ヤ シ 油
   ロッテ相場下落も高値水準維持
  パーム核油との値差は拡大に
 1~3月の比コプラ生産3割増
     
   ヤシ油相場は、引き続き高止まり。エルニーニョによる減産から、コプラ生産は回復傾向を見せるが、依然として「フィリピン現地のコプラ、ヤシ油の供給はタイトで、数字ほど余裕のある状態ではない」(トレーダー筋)と指摘。オレオケミカル需要も底堅く、ロッテルダム相場は現状も1,500~1,600ドルの高値レンジで下げ止まっている。ただ、競合するマレーシア・パーム核油が大きく値を下げており、ヤシ油に下げ余地があることも確か。今後、コプラの増産につれて「1,400ドル台までの軟化は視野に入っている」(同)としている。
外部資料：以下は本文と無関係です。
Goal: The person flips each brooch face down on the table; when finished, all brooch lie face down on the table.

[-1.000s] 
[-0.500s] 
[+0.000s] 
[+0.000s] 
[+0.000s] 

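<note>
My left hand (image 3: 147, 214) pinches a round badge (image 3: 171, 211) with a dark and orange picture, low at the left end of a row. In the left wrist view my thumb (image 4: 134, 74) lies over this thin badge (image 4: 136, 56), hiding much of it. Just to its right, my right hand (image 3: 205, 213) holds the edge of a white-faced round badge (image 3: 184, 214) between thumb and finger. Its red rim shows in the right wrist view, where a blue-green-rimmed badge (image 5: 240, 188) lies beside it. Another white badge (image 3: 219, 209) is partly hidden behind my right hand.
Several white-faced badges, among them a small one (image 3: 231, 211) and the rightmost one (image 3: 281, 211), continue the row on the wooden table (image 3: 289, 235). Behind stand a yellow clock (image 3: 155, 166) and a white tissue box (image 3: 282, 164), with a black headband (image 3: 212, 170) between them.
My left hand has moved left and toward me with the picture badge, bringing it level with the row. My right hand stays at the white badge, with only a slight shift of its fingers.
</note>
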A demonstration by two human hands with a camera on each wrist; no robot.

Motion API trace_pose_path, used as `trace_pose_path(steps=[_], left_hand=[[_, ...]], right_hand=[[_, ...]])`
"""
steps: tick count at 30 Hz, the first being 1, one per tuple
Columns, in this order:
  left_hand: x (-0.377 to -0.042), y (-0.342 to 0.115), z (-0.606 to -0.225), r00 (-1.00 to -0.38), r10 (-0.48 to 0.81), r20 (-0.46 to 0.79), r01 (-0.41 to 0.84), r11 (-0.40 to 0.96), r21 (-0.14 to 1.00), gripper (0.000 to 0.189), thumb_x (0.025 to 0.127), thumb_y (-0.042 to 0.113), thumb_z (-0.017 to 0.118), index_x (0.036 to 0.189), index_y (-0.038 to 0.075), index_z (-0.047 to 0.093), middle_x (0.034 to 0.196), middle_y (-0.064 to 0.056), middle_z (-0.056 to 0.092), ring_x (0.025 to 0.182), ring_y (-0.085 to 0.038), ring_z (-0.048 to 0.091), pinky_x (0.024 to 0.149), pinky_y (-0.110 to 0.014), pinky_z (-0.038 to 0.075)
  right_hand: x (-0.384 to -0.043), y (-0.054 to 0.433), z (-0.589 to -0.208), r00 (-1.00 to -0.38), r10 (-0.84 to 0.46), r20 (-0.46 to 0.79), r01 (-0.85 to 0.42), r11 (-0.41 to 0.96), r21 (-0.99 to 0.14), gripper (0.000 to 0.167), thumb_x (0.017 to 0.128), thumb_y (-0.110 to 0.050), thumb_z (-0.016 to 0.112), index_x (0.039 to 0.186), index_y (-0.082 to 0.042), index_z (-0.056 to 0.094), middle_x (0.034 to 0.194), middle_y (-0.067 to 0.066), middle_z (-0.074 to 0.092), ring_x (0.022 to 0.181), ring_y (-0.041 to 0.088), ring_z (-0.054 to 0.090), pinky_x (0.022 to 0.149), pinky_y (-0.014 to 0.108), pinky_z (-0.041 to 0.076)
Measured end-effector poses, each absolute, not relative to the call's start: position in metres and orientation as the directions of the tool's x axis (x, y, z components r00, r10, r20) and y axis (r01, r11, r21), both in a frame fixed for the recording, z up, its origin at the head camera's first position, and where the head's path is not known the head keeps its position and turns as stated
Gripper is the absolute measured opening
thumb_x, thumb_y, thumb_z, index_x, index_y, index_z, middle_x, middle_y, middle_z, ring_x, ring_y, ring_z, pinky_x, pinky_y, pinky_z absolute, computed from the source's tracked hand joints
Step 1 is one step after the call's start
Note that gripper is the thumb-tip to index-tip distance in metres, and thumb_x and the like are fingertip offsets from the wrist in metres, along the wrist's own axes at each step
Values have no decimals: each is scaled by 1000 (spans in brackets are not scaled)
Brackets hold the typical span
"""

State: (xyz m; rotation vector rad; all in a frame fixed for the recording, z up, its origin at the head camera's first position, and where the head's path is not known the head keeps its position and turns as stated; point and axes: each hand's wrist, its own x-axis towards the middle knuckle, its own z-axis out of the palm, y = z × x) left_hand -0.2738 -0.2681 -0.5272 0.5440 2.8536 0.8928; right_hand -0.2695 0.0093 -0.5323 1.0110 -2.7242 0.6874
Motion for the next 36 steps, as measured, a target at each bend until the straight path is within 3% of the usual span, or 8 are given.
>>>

  エルニーニョの影響を受けた昨年、フィリピンのコプラ生産 は15年と比べ1割減となった。過去5年平均との比較でも14%減。強気なファンダメンタルに加え、やはりマレーシア・パーム核油も同様の要因で減産となったことから、ヤシ油相場は昨年秋以降、右肩上がりの展開となり、ロッテルダム相場は年初、パーム核油とともに瞬間的に2000ドル超えまで急騰した。
 一方で、今年に入って、コプラ生産は予想 り回復傾向に。マレーシア・パーム核油も同様で、相場は1転して反落。ヤシ油はピーク時から2割強値下がりしている。パーム核油に至ってはさらに激しく値を下げ、ピーク時と比べ45%の急落となっている。
 フィリピンのコプラ生産量は1月が23万3,213トンで前年同月(15万4,627トン)と比べ51%増、2月は18万963トンで同(17万6,227トン)比3%増、3月が19万424トンで同(12万7,666トン)比49%増。1~3月累計では60万4,600トンとなり、前年同期(45万8,520トン)と比べ32%増となった。過去5年平均(58万9,806トン)との比較でも3%増。
 一方、ヤシ油の輸出 は1月が9万2,033トンで前年同月(4万9,678トン)と比べ85%増、2月が6万2,313トンで同(6万5105トン)比4%減、3月が6万4,756トンで同(3万3,728トン)比92%増。1~3月累計では21万9,102トンとなり、前年同期(14万8,511トン)と比べ48%増で推移している。過去5年平均(21万9,848トン)と同水準。
 今後の相場動向については、コプラ増産が確実視されていることから、基調が弱いことは間違いない。マレーシア・パーム核油が急落したことから価格差は現状500ドル前後と「過去最大のスプレッド」(トレーダー筋)となっており、ヤシ油に下げ余地があることは確か。「この先、1,400ドルあたりまでは下がる可能性は否定できない」(同)と指摘している。
  エルニーニョからの生産回復見通しで、マレーシア・パーム油の下げ足が早まっていることから、地合いの弱さは疑いようがない。一方で、需要は底堅く、「現地のコプラ、ヤシ油の供給にもいまだ潤沢感はない」(同)とされ、1,500~1,600ドルのレンジで高止まりするとの見方も出ている。